Setting aside the important, though well-covered, questions about competence, the effects of power and the implications of bias warrant a few more words. Patients and physicians inhabit different positions of power—physicians with esoteric knowledge of potential benefit and patients with the right of refusal. These differences in power structure the informed consent process in unappealing ways. Specifically, physicians are the means through which patients’ refusals become possible. That is, physicians make patients aware of those interventions that they (the patients) are empowered to refuse—patients’ ability to restrain physician activity is the responsibility of the physicians themselves. Ready-made consent forms ease the discharge of this responsibility. Much like a ready-made pie crust, consent forms have been standardized to limit the need of physicians to be actively involved in reining in their work, the refusal of their recommendations. Far from ideal, the ready-made pie crust still controls the filling better than no crust at all.

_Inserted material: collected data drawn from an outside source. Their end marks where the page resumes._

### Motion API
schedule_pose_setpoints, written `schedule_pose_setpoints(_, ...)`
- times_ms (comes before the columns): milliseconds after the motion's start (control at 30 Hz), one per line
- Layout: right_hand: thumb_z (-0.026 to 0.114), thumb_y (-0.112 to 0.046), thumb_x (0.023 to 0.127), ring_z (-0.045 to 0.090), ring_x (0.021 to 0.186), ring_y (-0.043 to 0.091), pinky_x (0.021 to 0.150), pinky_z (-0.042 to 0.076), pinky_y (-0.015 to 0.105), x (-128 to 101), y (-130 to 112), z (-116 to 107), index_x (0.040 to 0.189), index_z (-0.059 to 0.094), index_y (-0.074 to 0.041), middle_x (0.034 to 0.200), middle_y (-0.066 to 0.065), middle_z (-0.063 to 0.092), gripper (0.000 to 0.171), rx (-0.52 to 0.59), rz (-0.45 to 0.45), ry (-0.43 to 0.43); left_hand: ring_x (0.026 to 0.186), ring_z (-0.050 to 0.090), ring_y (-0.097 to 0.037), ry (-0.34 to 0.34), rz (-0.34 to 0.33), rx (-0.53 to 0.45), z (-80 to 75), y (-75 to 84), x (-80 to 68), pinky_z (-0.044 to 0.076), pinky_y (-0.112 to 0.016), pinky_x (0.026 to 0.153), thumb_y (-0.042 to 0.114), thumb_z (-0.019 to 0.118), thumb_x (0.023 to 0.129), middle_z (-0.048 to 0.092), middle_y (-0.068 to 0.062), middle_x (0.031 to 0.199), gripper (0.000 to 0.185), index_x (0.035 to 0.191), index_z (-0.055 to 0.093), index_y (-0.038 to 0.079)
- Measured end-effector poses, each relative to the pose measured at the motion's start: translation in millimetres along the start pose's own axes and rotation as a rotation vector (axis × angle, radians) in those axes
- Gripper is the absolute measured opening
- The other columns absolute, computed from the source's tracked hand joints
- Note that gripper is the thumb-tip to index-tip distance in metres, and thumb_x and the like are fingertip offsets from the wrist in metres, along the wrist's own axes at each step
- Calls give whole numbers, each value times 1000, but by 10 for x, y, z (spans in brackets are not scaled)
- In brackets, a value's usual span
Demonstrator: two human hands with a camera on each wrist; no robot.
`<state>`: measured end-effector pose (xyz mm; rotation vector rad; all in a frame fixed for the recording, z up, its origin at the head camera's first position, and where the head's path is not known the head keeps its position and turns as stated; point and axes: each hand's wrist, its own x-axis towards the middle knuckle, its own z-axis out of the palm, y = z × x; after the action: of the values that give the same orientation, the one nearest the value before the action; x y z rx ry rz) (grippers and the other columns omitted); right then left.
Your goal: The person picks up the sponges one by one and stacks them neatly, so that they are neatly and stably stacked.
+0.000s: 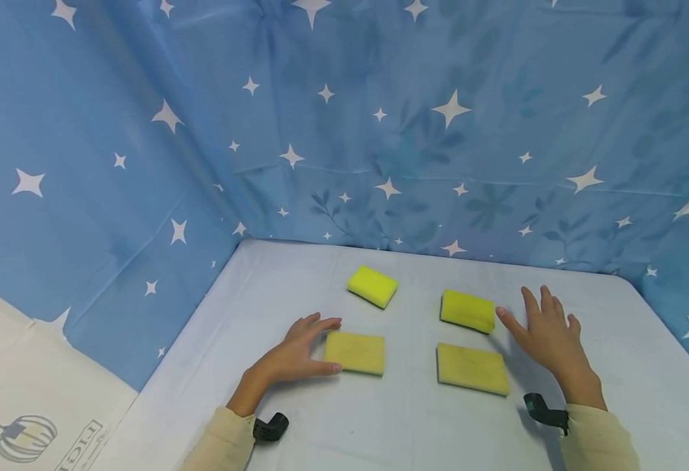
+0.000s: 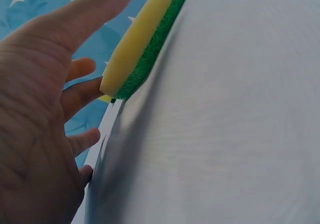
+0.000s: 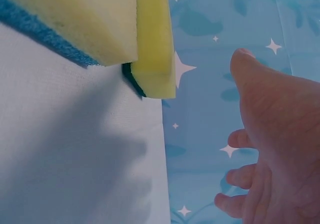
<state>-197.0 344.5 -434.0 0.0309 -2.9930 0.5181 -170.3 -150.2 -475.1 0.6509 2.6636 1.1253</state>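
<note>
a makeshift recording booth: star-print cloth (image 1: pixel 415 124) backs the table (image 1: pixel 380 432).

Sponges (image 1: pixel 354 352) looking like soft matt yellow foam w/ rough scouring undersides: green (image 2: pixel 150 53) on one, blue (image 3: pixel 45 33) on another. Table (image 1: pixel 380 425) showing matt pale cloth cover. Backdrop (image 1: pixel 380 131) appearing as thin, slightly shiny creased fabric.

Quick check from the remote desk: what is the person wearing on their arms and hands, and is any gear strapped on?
Both hands are bare: no gloves and no rings that can be seen. The left hand and right hand come out of long cream sleeves that end at the wrists. A small black camera mount sits at the left wrist and another at the right wrist. No cables are visible.
</note>
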Motion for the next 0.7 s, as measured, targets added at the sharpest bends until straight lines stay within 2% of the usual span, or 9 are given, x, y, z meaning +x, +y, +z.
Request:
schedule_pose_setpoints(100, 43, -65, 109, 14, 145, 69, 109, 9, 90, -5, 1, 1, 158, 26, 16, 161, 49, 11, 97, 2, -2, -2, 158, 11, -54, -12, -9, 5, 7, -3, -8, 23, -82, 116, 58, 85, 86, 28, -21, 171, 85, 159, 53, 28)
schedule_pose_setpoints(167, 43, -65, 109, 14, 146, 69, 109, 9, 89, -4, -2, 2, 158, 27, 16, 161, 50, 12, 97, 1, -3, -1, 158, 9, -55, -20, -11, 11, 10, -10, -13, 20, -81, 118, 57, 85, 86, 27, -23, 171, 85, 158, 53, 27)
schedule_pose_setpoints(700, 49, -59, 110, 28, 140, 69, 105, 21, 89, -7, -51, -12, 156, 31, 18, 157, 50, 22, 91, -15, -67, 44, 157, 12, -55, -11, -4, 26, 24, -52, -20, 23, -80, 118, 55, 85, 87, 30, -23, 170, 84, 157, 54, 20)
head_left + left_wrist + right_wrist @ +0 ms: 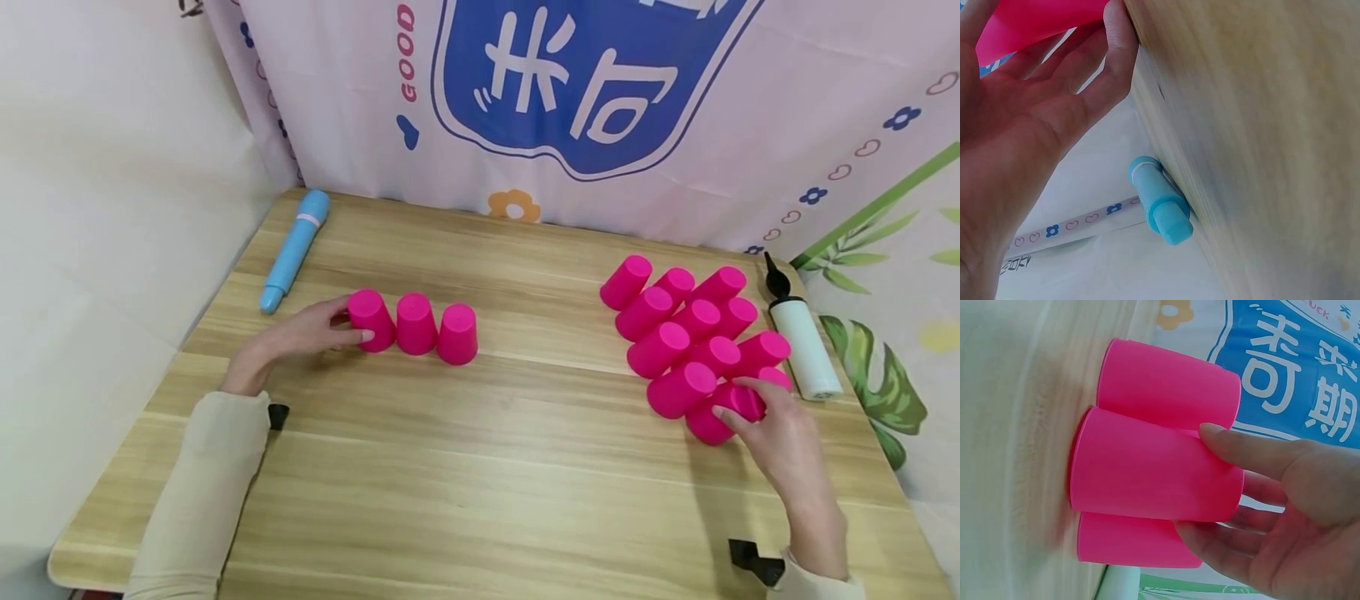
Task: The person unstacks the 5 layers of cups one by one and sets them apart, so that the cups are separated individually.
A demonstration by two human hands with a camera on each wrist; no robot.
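Observation:
Three pink cups stand upside down in a short row at the left of the table. My left hand [318, 327] holds the leftmost pink cup [372, 321], thumb on the near side and fingers behind; the middle cup [416, 325] and the right-hand cup [458, 336] stand beside it. On the right, several more upside-down pink cups [658, 350] are packed in a cluster. My right hand [783, 429] grips the cluster's nearest cup [1154, 469] near its closed end, thumb and fingers on opposite sides. That cup's rim is at the tabletop, with neighbouring cups [1166, 381] close against it.
A light blue tube-shaped pump [296, 250] lies at the table's back left. Right of the cluster lies a white pump [806, 346] with a black nozzle. A printed cloth [337, 100] hangs behind the wooden table [480, 483].

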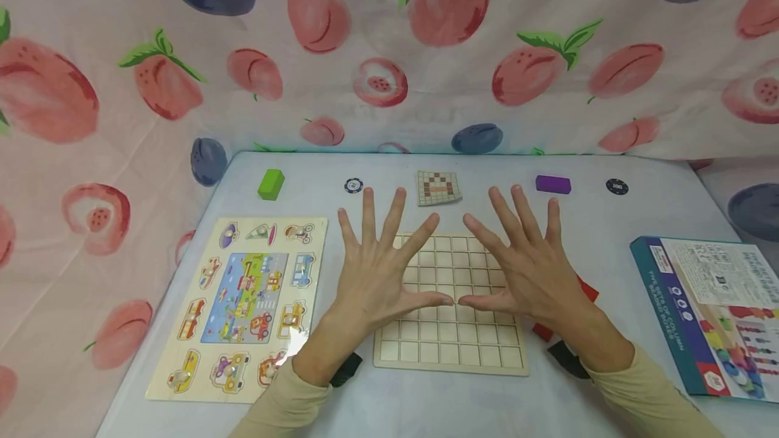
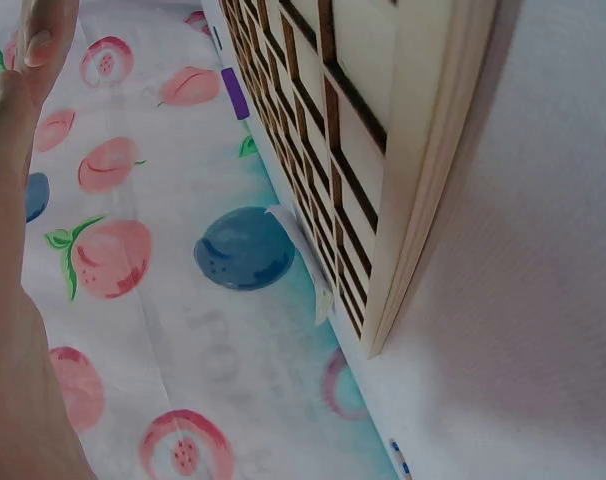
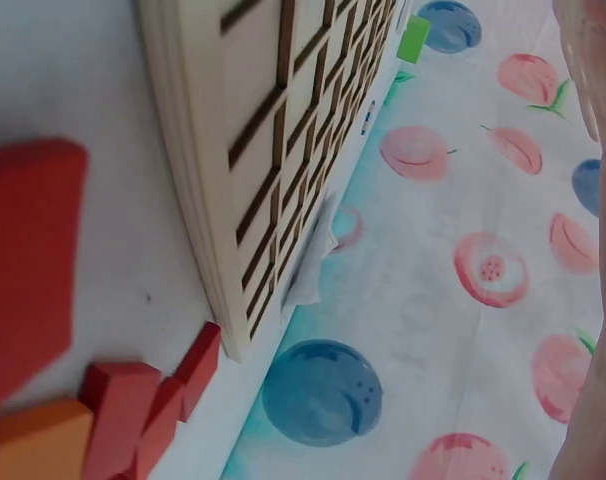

The problems of a ready-made pie crust and other means of limiting physician involvement in informed consent (e.g., having the nurse do it) are even less appealing when the biases of patient judgment are considered. Large numbers of studies illustrate the predictable biases in human judgment, many using hypothetical or actual medical judgments [8-12]. What this research means for informed consent is not entirely clear, but a few preliminary conclusions can be drawn. First, certain conditions give rise to biased decisions to consent (or refuse) by patients. Second, these conditions can be controlled by medical practitioners. Take for example the effect of presenting information as proportions rather than as percentages. Robust evidence indicates that information presented as proportions leads to more accurate interpretations of the information by both lay individuals and experts [13]. Naive and expert decision makers alike have been shown to identify more accurately the implications of this statement: "The test accurately identifies 8 out of 10 true positives and 9 out of 10 true negatives for a disease with 1 out of 100 prevalence"; than of this statement: "The test identifies 80 percent of true positives and 90 percent of true negatives for a test with 1 percent prevalence." The decision to present in one manner rather than the other, however, rests solely with the clinician. The physician who views the principle of informed consent as a means for allowing naive patients to determine the adequacy of his or her clinical recommendations lacks motivation to incorporate these conclusions from cognitive psychology.

In sum, informed consent is the patient’s only piece of the pie that is medical care. This piece is best represented as the crust—the limit on the filling that is physician activity. This crust, however, is often provided to the patient by less-than-ideally motivated physicians or other medical practitioners in the manner that they, and not the patient or other experts (i.e., cognitive psychologists), deem appropriate.

Going back to my attempt to quit smoking, I had no legal right to demand pharmaceutical assistance. My only choice was consenting to go to the support group or refusing it. I did not go.